Preventing such suits is not easy. Most companies now mandate some form of training on ways to avoid and investigate sexual harassment, workplace discrimination, and other employment quagmires. But those efforts aren't always as effective as companies would like — and are easy to forget or misunderstand. "Employers screw up the nuances and details of the employment laws and regulations," says Jeffrey Oberman, a partner in law firm Oberman Thompson & Segal in Minneapolis. He's not advising that companies stop providing comprehensive rules-based training to human-resource specialists, but he has found that the best defense against employee lawsuits is to provide such instruction to executives, managers, and supervisors (who are the target of most factual allegations) while also creating a workplace geared toward avoiding lawsuits in the first place. "If the employees trust the employer, technical violations almost never lead to litigation," says Oberman, adding that in those situations, parties almost always work things out. And in larger, more complex organizations, where it may be harder to create that environment, says Cynthia Jamison, national director of CFO Services with Tatum LLC, it is still possible in any individual case for "a boss and an employee to get to that trust."

Look in the Mirror
There is no typical employee lawsuit. Complaints can range from discrimination (age, sex, race, religion, national origin, pregnancy) to safety and health violations to a hostile workplace, wage and hour violations, harassment, wrongful termination, and retaliation, as well as breach of fiduciary duty.
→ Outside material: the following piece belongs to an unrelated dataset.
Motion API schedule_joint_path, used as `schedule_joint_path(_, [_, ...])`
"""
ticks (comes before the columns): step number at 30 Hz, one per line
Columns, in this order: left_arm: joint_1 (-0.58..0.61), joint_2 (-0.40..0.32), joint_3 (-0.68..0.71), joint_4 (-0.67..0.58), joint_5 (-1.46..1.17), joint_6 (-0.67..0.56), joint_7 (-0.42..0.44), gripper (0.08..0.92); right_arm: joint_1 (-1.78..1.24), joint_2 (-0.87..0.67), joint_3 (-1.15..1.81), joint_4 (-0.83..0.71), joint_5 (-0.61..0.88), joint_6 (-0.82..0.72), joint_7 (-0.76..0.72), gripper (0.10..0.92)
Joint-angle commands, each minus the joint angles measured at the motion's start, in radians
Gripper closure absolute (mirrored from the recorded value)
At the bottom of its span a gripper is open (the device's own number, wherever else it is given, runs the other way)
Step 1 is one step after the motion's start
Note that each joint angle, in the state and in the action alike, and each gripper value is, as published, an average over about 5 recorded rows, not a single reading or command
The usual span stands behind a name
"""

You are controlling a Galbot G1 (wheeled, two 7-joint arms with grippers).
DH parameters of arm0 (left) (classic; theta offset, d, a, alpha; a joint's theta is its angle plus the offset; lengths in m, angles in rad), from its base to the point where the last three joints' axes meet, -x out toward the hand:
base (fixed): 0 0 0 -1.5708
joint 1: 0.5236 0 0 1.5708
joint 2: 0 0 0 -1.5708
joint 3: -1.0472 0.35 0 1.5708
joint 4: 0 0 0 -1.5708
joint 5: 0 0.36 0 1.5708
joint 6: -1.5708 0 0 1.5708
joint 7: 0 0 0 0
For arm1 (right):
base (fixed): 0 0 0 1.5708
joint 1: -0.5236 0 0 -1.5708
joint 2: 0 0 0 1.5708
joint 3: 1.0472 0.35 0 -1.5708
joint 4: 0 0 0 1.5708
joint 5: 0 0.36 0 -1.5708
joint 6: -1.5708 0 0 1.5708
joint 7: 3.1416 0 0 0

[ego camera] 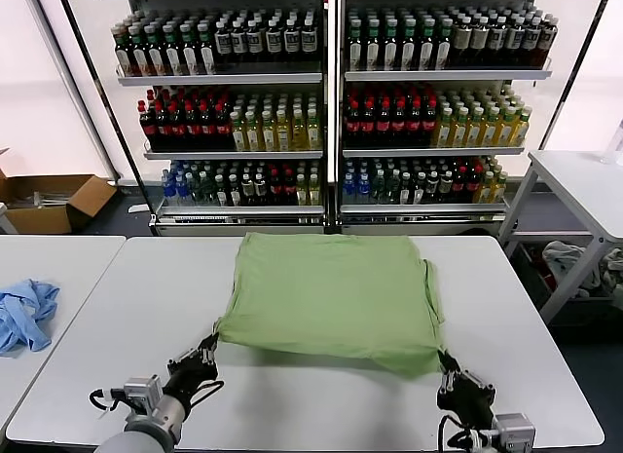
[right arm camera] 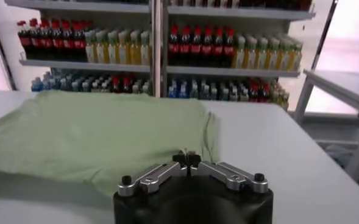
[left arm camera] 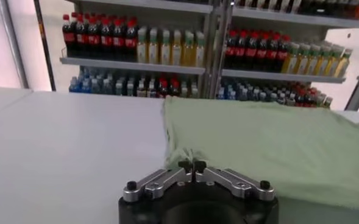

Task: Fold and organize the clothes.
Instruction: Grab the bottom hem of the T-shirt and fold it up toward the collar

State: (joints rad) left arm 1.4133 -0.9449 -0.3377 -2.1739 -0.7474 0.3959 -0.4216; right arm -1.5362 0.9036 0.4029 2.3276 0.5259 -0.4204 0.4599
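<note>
Blue fabric comes first at the far left: a small light blue garment (ego camera: 24, 315) lies crumpled on a separate white side table (ego camera: 58, 263). Next, on the near left of the main white table (ego camera: 127, 307), we see our left gripper (ego camera: 207, 347), its fingers pressed together and pinching the near left corner of the light green shirt (ego camera: 331, 292). From our left wrist view the fingertips (left arm camera: 192, 164) meet on a small bunched fold of that cloth. The shirt lies across the middle of the table with its back facing up, its far edge close to the table's far side and its near edge lifted slightly at both corners. On the near right, our right gripper (ego camera: 449, 370) pinches the shirt's near right corner, its fingers shut on the cloth. Beyond the table, shelves of bottled drinks (ego camera: 331, 102) span the far wall. Far right stands another white table (ego camera: 584, 180)
</note>
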Motion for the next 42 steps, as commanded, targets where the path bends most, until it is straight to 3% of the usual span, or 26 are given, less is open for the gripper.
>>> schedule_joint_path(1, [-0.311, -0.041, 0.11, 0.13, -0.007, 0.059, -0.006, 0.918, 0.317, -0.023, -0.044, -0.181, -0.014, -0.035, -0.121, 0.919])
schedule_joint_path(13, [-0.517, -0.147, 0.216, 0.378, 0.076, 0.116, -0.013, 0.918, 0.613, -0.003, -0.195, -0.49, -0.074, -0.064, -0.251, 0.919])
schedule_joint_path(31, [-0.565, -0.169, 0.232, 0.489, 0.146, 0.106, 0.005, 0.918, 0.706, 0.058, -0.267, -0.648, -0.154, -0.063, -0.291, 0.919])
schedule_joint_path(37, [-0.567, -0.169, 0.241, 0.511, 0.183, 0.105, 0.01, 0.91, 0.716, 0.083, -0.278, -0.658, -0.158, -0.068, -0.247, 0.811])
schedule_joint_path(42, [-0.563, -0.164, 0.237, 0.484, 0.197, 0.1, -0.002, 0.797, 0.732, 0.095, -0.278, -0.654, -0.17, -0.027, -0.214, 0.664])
While it is easy to blame the litigious nature of our society for the proliferation of such lawsuits, experts contend that employers should first look in the mirror. Most employment-related charges come down to an interaction between an employee and a manager that has gone horribly wrong. "We promote people to managerial roles because of their operational successes or financial skills," says Robert Gilmore, an employment and labor attorney with Kohrman Jackson & Krantz PLL in Cleveland, "but those skills don't translate into good management of people."

Sometimes, says Gilmore, managers sugarcoat issues with problem employees because they fear conflict, don't want to be the bearer of bad news, or want employees to like them. When problems escalate to the point where an employee must be terminated, lack of documentation or disciplinary history can leave the company vulnerable to litigation.

Other times, managers fail to properly listen to employee complaints, act on them, or pass them along to superiors. This often happens because a manager is so overwhelmed with operational demands that he or she overlooks the seriousness of an accusation. "When a company or manager is under stress," says Gilmore, "they're trying to hit numbers and they close down communication. They don't want to hear a complaining employee. In some companies, if an employee comes forward with a problem, they cut off his head. It's really a culture issue."

But it's crucial to encourage employees to come forward with complaints — not punish them when they do — because "just being open and listening to employee complaints can give managers information about potential problems," says Ralph Dawson, a partner at Fulbright & Jaworski. Agrees Michael N. Sheetz, a partner with Nixon Peabody LLP: "The best time to resolve a case is right when it begins," and that's often at the complaint stage.